WHAT IS EXPECTED
Output, without alteration, the first line of the entries and each line after it, stopping with the line that contains "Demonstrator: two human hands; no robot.".

Records excerpted from a collection:
··········

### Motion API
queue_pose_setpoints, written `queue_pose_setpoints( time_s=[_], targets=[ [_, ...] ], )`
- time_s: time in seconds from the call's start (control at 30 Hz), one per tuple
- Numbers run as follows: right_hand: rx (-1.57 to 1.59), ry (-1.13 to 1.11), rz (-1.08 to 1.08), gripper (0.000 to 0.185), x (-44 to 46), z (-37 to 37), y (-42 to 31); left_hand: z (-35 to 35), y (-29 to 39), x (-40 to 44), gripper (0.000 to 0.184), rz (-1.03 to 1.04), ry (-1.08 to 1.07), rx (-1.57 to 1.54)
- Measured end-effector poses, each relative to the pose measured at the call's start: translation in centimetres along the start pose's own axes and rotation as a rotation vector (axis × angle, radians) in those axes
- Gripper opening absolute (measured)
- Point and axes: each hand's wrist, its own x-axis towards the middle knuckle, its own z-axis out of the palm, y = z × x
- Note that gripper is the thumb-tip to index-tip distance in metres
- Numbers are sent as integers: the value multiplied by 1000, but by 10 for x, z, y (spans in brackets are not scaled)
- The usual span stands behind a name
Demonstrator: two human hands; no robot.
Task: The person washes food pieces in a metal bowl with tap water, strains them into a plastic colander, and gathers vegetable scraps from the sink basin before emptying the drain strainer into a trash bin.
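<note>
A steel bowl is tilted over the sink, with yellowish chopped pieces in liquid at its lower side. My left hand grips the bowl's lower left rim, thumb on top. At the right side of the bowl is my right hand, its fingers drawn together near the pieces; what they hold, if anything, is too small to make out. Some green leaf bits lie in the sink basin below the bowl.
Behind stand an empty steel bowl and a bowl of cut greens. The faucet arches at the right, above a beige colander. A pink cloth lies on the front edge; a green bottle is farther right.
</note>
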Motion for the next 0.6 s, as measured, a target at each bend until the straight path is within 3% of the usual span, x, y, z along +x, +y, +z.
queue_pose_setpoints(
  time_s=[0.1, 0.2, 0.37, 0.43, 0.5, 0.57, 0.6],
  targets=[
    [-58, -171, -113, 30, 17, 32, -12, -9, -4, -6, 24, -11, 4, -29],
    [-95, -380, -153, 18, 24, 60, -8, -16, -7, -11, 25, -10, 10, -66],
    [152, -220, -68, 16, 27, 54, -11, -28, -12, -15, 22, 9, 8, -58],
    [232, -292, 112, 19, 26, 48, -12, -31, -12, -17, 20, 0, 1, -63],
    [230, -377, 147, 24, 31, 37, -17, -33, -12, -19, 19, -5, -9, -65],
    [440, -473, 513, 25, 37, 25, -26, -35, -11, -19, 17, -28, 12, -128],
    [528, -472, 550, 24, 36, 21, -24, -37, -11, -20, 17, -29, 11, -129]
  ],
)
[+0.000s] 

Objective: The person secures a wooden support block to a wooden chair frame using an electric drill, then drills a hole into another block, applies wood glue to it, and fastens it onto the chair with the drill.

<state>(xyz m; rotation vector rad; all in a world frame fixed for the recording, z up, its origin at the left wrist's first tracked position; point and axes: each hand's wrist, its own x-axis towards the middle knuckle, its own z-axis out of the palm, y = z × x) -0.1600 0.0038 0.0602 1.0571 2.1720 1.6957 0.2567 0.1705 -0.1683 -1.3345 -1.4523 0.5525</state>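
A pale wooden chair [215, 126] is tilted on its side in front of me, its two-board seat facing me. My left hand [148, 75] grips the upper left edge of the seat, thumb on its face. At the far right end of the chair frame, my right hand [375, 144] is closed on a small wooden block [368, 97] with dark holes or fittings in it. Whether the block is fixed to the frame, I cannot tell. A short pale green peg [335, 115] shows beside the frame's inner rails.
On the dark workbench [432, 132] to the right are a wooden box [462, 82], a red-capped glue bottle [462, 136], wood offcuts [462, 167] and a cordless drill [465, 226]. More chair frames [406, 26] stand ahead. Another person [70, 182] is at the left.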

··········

REPLY
### Motion API
queue_pose_setpoints, written `queue_pose_setpoints( time_s=[_], targets=[ [_, ...] ], )`
- time_s: time in seconds from the call's start (control at 30 Hz), one per tuple
- Numbers run as follows: right_hand: rx (-1.57 to 1.59), ry (-1.13 to 1.11), rz (-1.08 to 1.08), gripper (0.000 to 0.185), x (-44 to 46), z (-37 to 37), y (-42 to 31); left_hand: z (-35 to 35), y (-29 to 39), x (-40 to 44), gripper (0.000 to 0.184), rz (-1.03 to 1.04), ry (-1.08 to 1.07), rx (-1.57 to 1.54)
- Measured end-effector poses, each relative to the pose measured at the call's start: translation in centimetres along the start pose's own axes and rotation as a rotation vector (axis × angle, radians) in those axes
- Gripper opening absolute (measured)
- Point and axes: each hand's wrist, its own x-axis towards the middle knuckle, its own z-axis out of the palm, y = z × x
- Note that gripper is the thumb-tip to index-tip distance in metres
- Numbers are sent as integers: the value multiplied by 1000, but by 10 for x, z, y (spans in brackets are not scaled)
- The usual span stands behind a name
Demonstrator: two human hands; no robot.

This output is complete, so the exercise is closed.